**What is needed**. Starting at the line that contains "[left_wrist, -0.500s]", transcribe each line exactly through the last line of the data. Include nothing else.

#### Data for analysis

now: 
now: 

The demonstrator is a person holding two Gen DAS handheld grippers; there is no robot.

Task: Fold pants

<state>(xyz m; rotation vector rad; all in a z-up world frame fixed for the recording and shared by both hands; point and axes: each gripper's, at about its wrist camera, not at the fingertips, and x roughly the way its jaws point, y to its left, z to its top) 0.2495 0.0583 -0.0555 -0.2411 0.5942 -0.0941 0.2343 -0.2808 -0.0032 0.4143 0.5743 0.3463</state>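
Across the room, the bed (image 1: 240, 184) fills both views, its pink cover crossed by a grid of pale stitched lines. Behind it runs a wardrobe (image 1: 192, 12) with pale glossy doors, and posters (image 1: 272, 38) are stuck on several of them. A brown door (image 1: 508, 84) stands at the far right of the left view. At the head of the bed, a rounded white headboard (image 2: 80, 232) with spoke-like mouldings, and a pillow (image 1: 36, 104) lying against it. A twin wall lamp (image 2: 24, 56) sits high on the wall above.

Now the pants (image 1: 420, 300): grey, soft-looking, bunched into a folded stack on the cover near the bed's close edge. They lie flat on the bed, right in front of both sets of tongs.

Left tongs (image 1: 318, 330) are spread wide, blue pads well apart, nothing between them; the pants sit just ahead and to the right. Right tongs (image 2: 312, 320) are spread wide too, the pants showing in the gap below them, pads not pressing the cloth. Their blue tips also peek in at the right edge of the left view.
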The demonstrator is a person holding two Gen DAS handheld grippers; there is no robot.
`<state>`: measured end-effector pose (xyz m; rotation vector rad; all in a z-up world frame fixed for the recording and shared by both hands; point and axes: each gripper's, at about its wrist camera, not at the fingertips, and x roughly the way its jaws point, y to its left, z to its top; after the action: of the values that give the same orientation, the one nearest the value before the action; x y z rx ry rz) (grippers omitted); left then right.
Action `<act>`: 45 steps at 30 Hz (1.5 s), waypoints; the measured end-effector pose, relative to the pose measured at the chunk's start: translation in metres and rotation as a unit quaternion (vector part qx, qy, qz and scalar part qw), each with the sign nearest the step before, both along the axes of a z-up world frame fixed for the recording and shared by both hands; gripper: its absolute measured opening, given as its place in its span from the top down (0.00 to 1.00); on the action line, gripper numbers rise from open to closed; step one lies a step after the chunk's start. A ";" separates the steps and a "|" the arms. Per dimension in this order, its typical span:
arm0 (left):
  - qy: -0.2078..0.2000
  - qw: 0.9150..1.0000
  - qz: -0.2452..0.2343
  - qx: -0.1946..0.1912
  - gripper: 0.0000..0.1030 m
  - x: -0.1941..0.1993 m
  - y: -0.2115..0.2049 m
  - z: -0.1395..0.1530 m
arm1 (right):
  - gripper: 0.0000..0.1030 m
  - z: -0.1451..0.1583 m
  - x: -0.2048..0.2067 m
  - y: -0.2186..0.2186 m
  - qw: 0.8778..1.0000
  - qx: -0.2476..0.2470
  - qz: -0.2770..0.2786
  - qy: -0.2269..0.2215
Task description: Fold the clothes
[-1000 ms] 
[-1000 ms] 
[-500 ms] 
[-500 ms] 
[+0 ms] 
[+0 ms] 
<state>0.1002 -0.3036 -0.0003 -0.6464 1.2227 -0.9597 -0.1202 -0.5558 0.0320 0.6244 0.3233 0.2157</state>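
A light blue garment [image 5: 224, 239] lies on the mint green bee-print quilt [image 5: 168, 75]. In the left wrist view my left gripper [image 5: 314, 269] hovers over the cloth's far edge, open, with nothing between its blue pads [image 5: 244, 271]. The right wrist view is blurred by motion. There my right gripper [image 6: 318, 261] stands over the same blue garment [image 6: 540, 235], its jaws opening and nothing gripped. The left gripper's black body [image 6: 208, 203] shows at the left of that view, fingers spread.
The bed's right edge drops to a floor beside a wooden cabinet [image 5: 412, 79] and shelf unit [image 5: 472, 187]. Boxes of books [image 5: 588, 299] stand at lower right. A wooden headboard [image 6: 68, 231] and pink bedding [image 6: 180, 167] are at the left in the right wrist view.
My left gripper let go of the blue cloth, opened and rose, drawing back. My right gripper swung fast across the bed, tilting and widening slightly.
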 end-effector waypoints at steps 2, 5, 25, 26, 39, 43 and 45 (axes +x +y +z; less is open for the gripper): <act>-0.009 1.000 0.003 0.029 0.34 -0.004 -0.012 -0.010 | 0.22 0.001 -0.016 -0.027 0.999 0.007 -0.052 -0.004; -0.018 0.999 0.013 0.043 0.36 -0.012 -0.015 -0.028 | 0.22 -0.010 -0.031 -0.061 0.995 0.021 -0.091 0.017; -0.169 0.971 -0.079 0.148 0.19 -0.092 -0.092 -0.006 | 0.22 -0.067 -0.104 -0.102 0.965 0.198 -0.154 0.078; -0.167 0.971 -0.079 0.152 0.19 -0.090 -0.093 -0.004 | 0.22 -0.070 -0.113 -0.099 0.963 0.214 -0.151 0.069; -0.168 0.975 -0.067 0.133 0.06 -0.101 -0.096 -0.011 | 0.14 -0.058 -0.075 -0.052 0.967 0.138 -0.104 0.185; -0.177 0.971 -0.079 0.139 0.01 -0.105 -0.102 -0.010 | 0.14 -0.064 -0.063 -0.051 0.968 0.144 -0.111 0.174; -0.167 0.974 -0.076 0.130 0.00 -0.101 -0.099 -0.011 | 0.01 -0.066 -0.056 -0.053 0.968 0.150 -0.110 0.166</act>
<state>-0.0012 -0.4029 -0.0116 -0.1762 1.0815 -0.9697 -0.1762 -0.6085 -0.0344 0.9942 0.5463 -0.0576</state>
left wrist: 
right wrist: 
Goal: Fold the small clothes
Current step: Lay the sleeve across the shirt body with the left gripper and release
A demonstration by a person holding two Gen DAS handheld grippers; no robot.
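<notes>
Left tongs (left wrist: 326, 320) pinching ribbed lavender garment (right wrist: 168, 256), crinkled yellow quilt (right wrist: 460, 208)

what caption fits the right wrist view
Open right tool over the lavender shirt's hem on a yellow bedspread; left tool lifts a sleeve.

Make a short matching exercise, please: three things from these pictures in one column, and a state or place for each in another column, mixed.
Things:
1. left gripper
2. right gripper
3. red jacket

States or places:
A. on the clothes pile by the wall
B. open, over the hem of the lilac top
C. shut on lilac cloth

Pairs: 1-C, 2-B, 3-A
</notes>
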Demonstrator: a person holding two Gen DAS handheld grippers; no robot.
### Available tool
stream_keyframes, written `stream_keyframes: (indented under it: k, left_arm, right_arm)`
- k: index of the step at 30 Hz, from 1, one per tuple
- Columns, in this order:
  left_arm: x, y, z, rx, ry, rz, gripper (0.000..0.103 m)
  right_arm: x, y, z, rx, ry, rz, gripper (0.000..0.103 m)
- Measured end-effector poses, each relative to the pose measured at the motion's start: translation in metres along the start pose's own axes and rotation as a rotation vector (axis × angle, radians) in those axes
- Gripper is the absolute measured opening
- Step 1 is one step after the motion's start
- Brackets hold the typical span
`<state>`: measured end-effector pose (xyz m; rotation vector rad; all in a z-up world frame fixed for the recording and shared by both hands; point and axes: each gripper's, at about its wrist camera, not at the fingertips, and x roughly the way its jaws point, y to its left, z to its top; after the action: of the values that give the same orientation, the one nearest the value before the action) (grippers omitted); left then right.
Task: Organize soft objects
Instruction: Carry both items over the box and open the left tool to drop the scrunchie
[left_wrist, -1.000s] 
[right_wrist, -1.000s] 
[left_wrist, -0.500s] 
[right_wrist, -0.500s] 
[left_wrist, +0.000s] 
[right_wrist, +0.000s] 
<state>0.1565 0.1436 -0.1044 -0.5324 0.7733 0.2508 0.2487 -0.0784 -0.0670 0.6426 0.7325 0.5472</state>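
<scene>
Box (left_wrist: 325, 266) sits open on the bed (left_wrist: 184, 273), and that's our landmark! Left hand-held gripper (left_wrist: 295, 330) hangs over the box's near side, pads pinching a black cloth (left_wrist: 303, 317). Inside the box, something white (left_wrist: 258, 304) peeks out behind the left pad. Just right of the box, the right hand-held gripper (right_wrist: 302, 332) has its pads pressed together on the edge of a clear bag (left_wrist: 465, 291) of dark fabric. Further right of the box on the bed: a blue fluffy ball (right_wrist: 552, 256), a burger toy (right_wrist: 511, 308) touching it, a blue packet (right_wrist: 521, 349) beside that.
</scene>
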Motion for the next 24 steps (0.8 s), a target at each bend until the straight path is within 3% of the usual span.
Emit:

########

**Response**.
[left_wrist, -0.500s] 
[right_wrist, -0.500s] 
[left_wrist, +0.000s] 
[right_wrist, +0.000s] 
<state>0.1565 0.1436 -0.1044 -0.5324 0.7733 0.2508 0.2487 -0.0784 -0.0670 0.6426 0.7325 0.5472</state>
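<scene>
Box (left_wrist: 325, 266) sits open on the bed (left_wrist: 184, 273), and that's our landmark! Left hand-held gripper (left_wrist: 295, 330) hangs over the box's near side, pads pinching a black cloth (left_wrist: 303, 317). Inside the box, something white (left_wrist: 258, 304) peeks out behind the left pad. Just right of the box, the right hand-held gripper (right_wrist: 302, 332) has its pads pressed together on the edge of a clear bag (left_wrist: 465, 291) of dark fabric. Further right of the box on the bed: a blue fluffy ball (right_wrist: 552, 256), a burger toy (right_wrist: 511, 308) touching it, a blue packet (right_wrist: 521, 349) beside that.
</scene>
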Motion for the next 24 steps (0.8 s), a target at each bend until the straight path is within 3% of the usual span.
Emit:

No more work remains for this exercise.